I know this sounds easy but know it can be hard. I had nightmares over ten years. More than 15 years later I still tend to the loving women on this blog, sometimes my love thinks this brings me down at times but only because I want to shake every woman out there and tell her to bury the thought of him but I cant. I was able to forgive him before I forgave me. I saw him as a person, took me out of the picture, he grew up being abused, he had been homeless at 14, lived on the streets for years, did drugs, did his best to survive. He drank at an early age to cover his pain. Deep down I know he did love me and his son, he just didn’t like himself. Once I saw him as a stand alone man in pain, I was able to forgive him, knowing it was all he knew to be and do. He has long since died and in some ways you would think that made it easier but it still took 7 years past his death for my nightmares to stop.

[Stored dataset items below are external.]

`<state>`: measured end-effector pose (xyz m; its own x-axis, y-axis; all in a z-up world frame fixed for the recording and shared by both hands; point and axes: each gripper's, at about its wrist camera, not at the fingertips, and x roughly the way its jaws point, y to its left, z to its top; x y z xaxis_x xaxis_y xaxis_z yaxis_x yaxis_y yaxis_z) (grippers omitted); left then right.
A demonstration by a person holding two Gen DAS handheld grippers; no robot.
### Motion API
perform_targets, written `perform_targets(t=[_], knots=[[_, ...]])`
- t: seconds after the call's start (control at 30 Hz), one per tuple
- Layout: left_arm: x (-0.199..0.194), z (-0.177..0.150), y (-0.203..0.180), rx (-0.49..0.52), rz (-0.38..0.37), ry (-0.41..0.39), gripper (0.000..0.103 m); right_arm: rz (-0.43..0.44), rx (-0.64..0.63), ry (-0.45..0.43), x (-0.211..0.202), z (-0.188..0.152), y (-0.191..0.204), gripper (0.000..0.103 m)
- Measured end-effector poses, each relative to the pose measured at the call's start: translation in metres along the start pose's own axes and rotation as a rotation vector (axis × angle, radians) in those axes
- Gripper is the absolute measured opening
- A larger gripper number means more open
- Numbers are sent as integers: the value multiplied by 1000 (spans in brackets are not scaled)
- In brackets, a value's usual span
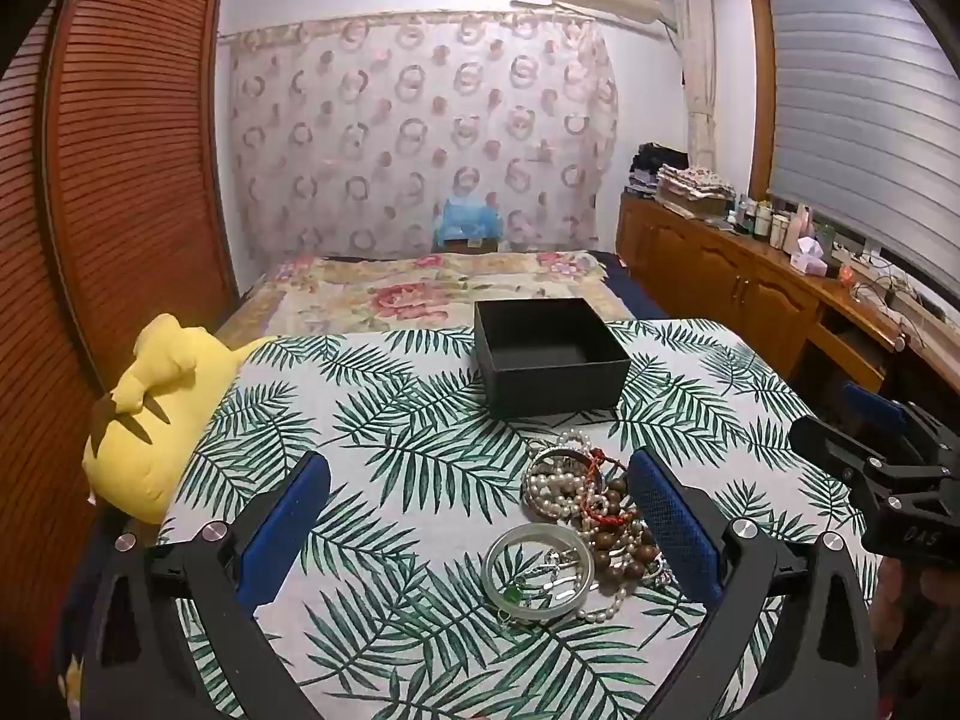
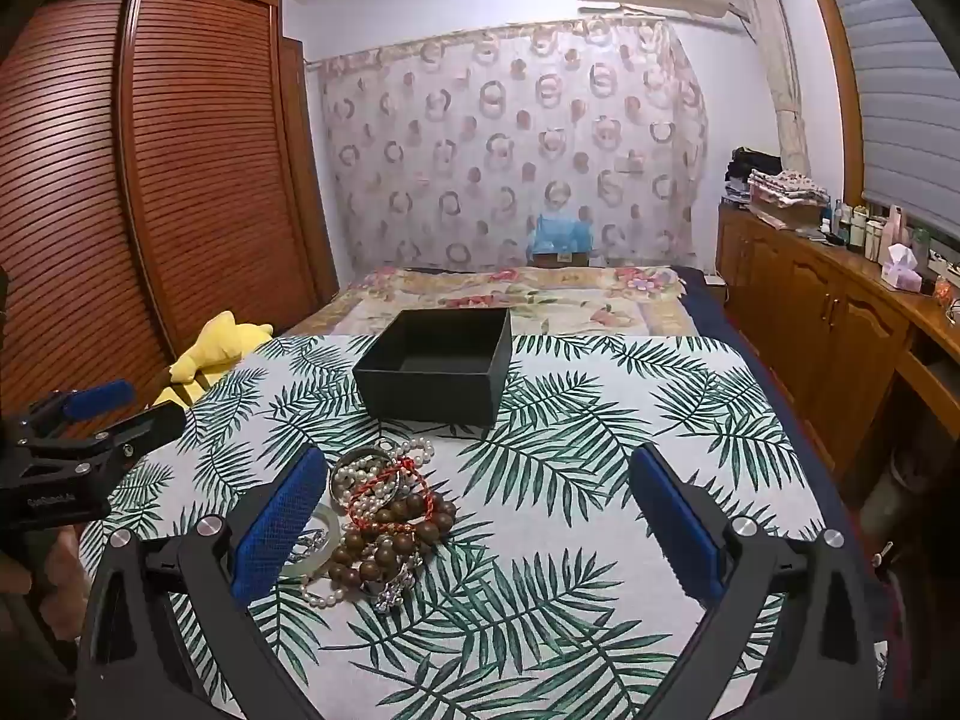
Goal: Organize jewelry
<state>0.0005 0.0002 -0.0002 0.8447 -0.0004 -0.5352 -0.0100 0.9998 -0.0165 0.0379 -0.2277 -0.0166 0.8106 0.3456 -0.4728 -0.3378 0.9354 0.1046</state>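
Observation:
A pile of jewelry (image 1: 585, 510) lies on the leaf-print tablecloth (image 1: 372, 432): pearl strands, brown wooden beads, a red cord, and a pale green bangle (image 1: 537, 570) at its front. An open, empty black box (image 1: 549, 357) stands behind the pile. My left gripper (image 1: 480, 516) is open and empty, with the pile just inside its right finger. My right gripper (image 2: 480, 516) is open and empty; the pile (image 2: 384, 516) lies by its left finger, and the box (image 2: 438, 366) is ahead. Each gripper shows at the edge of the other's view.
A yellow plush toy (image 1: 156, 414) lies off the table's left edge. A bed with a floral cover (image 1: 444, 288) is behind the table. A wooden wardrobe (image 1: 120, 180) stands on the left, and a cluttered wooden sideboard (image 1: 750, 264) on the right.

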Motion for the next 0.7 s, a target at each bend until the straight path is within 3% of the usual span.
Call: perform_targets(t=[0.7], knots=[[-1, 0, 0, 2, -2, -11, 96, 2, -3, -2, 1, -2, 1, 101]])
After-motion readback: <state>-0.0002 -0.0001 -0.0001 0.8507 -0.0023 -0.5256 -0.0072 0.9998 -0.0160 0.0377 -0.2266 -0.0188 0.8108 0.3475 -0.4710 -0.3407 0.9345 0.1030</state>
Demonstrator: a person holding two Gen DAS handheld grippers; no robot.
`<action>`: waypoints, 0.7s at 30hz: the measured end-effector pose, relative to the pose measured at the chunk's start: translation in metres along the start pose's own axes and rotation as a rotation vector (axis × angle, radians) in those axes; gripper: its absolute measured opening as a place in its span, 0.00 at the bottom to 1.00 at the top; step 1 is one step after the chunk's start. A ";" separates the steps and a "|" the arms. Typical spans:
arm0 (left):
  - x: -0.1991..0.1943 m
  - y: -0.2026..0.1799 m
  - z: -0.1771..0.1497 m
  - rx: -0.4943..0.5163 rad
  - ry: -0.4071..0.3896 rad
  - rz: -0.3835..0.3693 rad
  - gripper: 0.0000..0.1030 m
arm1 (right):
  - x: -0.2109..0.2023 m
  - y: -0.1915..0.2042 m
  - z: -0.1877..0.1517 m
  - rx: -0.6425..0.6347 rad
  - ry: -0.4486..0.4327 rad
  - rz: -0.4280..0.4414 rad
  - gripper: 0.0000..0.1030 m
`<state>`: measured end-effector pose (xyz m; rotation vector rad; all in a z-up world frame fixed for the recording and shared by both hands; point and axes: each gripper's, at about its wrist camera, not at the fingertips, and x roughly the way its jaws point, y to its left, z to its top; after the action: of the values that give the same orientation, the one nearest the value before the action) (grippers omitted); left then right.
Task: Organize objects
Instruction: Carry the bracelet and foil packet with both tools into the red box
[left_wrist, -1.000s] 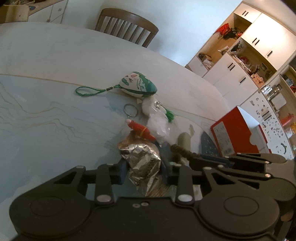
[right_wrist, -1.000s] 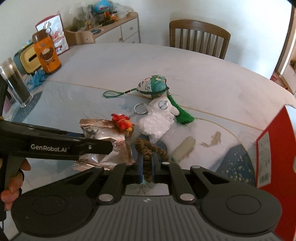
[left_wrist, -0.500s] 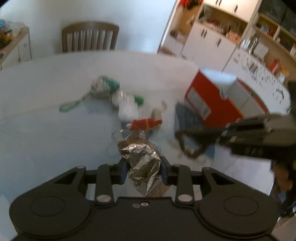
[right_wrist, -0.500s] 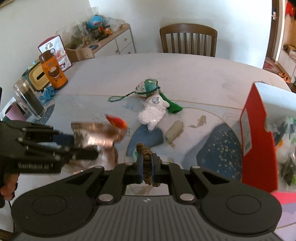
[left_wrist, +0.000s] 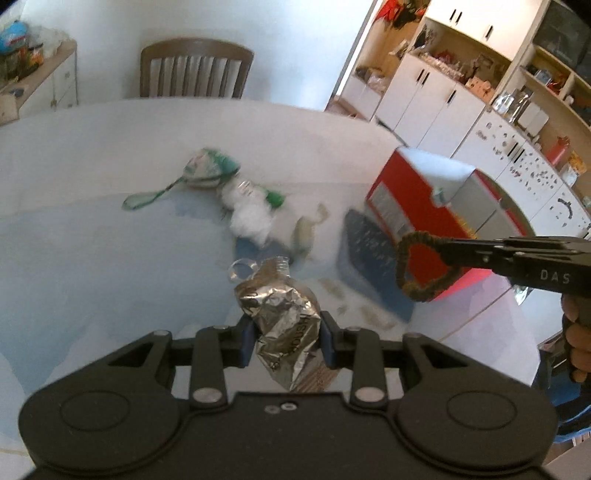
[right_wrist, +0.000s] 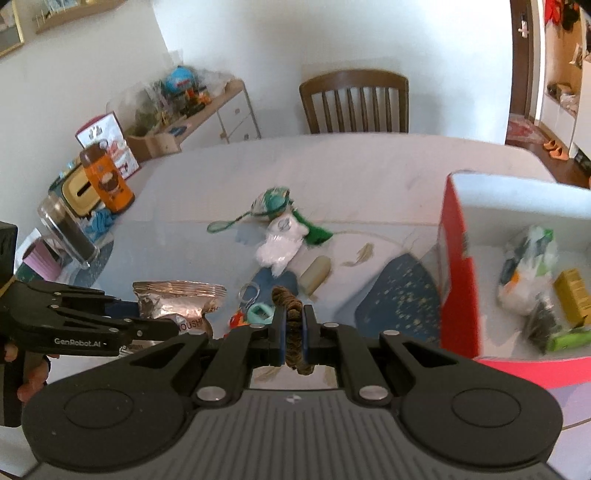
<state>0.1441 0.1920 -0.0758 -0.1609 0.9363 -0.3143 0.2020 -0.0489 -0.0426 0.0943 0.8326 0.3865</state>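
My left gripper is shut on a crumpled silver foil snack bag, held above the table. The right wrist view has the same bag at the lower left. A brown hair-tie loop is pinched in my right gripper; from the left wrist it hangs as a loop in front of the open red box. On the table lie a green-and-white pouch, a white plush charm, a beige stick and a keyring with a red and teal charm.
The red box at the right holds a plastic bag, a yellow carton and a green packet. An orange bottle and a glass jar stand at the table's left edge. A wooden chair is behind the table.
Both grippers have risen from the table with the bag and the hair tie. Both views have swung right, bringing the red box and its inside into sight.
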 end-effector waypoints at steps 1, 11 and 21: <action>-0.002 -0.007 0.004 0.006 -0.014 -0.008 0.32 | -0.005 -0.004 0.002 -0.002 -0.012 -0.004 0.07; 0.005 -0.088 0.049 0.091 -0.091 -0.072 0.32 | -0.049 -0.066 0.022 0.000 -0.098 -0.049 0.07; 0.044 -0.172 0.078 0.159 -0.096 -0.125 0.32 | -0.078 -0.147 0.028 0.021 -0.134 -0.128 0.07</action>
<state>0.1980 0.0152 -0.0178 -0.0874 0.8039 -0.4907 0.2192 -0.2117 -0.0028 0.0844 0.7066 0.2479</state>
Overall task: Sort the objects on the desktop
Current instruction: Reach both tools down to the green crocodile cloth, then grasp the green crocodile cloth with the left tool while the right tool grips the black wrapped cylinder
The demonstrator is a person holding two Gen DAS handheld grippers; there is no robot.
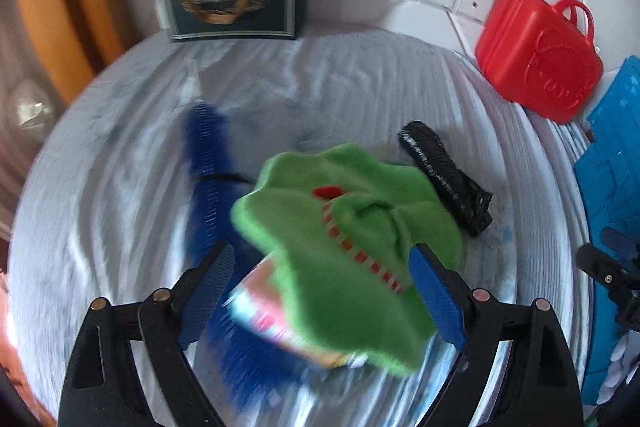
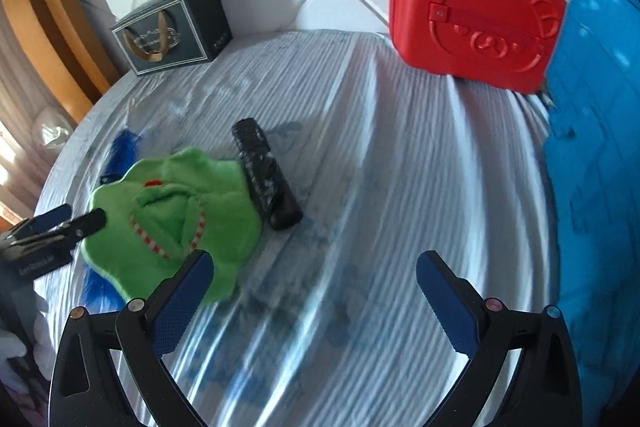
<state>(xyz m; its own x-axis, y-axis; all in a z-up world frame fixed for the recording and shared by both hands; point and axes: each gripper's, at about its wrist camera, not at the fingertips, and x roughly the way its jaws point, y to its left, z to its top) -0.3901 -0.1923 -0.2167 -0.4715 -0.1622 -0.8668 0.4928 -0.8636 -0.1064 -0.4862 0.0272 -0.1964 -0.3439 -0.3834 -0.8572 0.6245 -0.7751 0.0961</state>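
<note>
Straddling the green plush toy (image 1: 344, 247) at lower centre, the left gripper (image 1: 322, 291) has fingers apart; right gripper (image 2: 312, 301) likewise, over bare cloth. Risk: closing may also snag the blue brush (image 1: 208, 167) and packet (image 1: 276, 315) beneath, dragging them along.

The table (image 2: 360, 155) wears a pale striped cloth. On it lie a blue brush (image 1: 208, 163), a black roll (image 2: 266, 173), a red case (image 2: 472, 15) and a dark box (image 2: 172, 31); a green plush (image 2: 172, 211) lies over the brush.
</note>
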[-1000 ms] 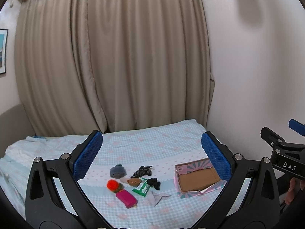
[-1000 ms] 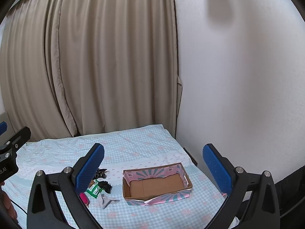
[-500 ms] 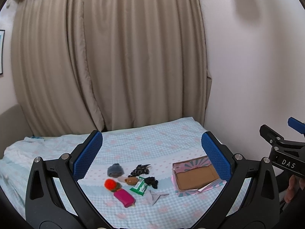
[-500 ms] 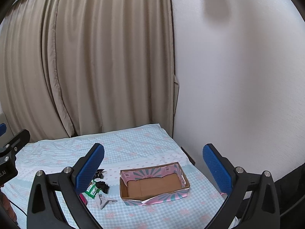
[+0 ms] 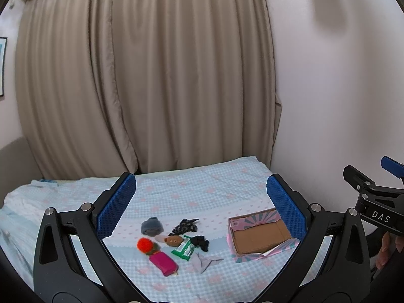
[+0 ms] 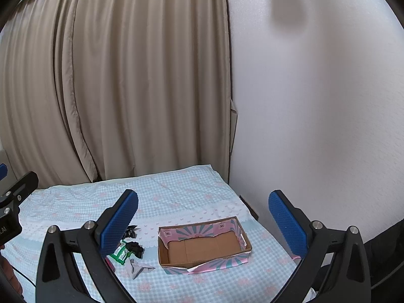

Read about forgiveness, you do it for you, not the other person. You just come to a point where you realize you will stay stuck if you stay angry. It doesn’t mean what he did was acceptable, it just means that you have decided the anger and past it too heavy to carry anymore and that you want to fully live in the happiness you have today.
Only you can decide if you want to let go of this, I an plead with you to but it is up to you. It is a great feeling inside to be able to move on from something like this. I always hated when someone would tell me their family told them to move on and just forget. That is not what I mean, but when you are the one on your own that decides to move on and forgive, it is the best feeling of all because you did it on your own terms. Remember, you are only hurting yourself by not letting go.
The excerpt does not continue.